Statistics don’t need to be complicated—but they do need to be justified.

ISO/IEC 17043:2023 expects PT providers to explain:

  • why a statistical method was chosen,
  • how it supports the scheme objective,
  • and how results should be interpreted.

I’ve seen technically correct statistics questioned simply because no one documented the reasoning behind them.

Outliers are another area where expectations are clearer now. Decisions must be transparent and consistent.

Real-world lesson:
Auditors rarely challenge statistics when the logic is clearly explained. Silence is what raises flags.

Updating Participant Instructions & Communication

Participant instructions often lag behind scheme updates.

Under ISO/IEC 17043:2023, instructions must clearly tell participants:

  • what to do,
  • how results will be evaluated,
  • and what performance outcomes mean.

Overly technical instructions confuse participants and invite audit questions.

Pro tip:
If a competent lab manager needs to reread your instructions three times, they’re too complex.

Clear communication protects both scheme credibility and audit outcomes.

PT Scheme Reporting Updates – Meeting ISO/IEC 17043:2023 Expectations

Reports are where all scheme elements come together.

ISO/IEC 17043:2023 expects reports to clearly link:

  • scheme objectives,
  • evaluation criteria,
  • statistical methods,
  • and performance conclusions.

One of the most common findings I see is this: reports full of data, but short on explanation.

Participants should understand not just what their score was, but what it means.

Common mistake:
Assuming technical audiences don’t need interpretation. Auditors strongly disagree.

Risk & Impartiality Considerations at the PT Scheme Level

Risk and impartiality aren’t just system-level topics anymore.

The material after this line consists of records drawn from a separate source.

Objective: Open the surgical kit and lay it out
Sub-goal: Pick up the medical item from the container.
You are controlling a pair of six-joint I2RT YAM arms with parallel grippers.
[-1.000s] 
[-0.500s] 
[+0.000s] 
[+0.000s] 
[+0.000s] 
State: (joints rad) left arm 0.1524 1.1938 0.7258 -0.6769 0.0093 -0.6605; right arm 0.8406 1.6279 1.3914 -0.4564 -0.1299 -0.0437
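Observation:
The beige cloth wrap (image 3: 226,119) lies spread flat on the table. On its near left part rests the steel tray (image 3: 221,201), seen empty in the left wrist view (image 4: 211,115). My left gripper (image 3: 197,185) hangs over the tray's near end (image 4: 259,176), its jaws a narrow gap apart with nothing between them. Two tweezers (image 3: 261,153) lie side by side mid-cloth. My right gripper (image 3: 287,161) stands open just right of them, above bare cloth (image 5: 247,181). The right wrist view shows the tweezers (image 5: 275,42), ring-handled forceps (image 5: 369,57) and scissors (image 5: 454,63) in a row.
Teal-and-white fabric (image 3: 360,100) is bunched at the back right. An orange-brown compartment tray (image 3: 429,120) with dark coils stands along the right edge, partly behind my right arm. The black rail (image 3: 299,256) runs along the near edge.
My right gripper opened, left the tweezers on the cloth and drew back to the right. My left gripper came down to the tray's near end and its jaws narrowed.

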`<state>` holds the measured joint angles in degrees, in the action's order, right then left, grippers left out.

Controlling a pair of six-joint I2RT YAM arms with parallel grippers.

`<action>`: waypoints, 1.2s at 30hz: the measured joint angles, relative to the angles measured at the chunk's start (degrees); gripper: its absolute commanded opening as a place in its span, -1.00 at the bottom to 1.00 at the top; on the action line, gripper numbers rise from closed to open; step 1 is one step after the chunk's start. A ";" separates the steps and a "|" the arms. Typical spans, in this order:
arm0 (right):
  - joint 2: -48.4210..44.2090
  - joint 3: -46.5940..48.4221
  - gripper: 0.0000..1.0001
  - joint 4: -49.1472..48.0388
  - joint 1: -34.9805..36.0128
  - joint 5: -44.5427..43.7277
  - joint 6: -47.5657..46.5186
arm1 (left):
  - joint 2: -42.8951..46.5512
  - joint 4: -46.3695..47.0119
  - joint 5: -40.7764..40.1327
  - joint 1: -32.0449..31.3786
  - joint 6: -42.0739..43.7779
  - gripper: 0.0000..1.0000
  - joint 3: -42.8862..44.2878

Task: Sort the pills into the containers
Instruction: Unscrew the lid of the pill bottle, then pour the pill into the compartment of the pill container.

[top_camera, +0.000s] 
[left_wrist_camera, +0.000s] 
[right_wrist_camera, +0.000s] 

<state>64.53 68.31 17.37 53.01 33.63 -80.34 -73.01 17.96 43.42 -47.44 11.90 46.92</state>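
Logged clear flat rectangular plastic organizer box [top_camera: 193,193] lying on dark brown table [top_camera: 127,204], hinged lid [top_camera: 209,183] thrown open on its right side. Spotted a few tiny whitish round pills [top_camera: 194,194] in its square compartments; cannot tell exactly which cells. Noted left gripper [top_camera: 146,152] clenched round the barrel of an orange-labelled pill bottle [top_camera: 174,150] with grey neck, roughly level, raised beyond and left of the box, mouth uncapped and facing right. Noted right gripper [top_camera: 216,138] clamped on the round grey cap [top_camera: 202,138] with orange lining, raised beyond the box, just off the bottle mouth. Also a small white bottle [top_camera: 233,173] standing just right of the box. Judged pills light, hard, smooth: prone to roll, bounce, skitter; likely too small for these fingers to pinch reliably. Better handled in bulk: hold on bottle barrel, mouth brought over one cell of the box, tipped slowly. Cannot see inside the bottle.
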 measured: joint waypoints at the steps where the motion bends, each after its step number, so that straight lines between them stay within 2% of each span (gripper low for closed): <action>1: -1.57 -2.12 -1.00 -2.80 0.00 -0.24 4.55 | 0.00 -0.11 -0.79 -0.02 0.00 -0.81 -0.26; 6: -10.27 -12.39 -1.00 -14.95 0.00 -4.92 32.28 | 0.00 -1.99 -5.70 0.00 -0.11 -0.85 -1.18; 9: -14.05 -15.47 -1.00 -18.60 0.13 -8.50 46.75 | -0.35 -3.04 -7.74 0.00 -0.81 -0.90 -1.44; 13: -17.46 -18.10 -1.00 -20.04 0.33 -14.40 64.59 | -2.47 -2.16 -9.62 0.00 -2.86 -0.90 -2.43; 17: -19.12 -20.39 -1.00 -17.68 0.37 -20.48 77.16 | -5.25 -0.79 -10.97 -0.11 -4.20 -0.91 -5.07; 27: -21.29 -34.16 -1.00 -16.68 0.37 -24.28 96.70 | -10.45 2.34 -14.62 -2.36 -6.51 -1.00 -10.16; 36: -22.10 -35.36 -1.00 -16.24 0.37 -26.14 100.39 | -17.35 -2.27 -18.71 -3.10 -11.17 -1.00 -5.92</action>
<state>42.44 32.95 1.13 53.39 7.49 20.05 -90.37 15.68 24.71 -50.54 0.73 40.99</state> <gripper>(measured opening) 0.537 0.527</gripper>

They apply directly to schemes.

Each scheme should consider risks such as:

  • conflicts of interest in sample preparation or evaluation,
  • single-person decision points,
  • or reliance on subcontractors.

ISO/IEC 17043:2023 expects these risks to be identified and controlled at the scheme level.

Practical guidance:
If a scheme could be questioned for fairness or credibility, document how you prevent that—and monitor it.

Validating Updated PT Schemes Before Audit

Before rolling updated schemes into full operation, they should be reviewed and approved.

Validation doesn’t always mean pilot rounds. Sometimes it’s a structured internal review confirming:

  • objectives still make sense,
  • design aligns with execution,
  • and reporting supports interpretation.

Auditors like to see evidence that updates weren’t rushed.

Pro tip:
A signed internal review record can be just as powerful as a pilot run when done properly.

FAQs – Updating PT Schemes for ISO/IEC 17043:2023 Compliance

Do all existing PT schemes need to be redesigned?
No. Many only need clarification and justification, not full redesign.

How detailed should scheme justifications be?
Detailed enough that an auditor can follow the logic without asking follow-up questions.

Will auditors review individual schemes during transition audits?
Yes. Expect sampling—especially of higher-risk or complex schemes.

Conclusion – Updating PT Schemes the Smart Way for ISO/IEC 17043:2023

Updating PT schemes for ISO/IEC 17043:2023 isn’t about starting over. It’s about making your existing schemes defensible, transparent, and aligned with current expectations.

From what I’ve seen in real audits, providers who proactively update schemes face fewer findings and far smoother assessments.

The key is timing. Review and update now—before an assessor forces the conversation.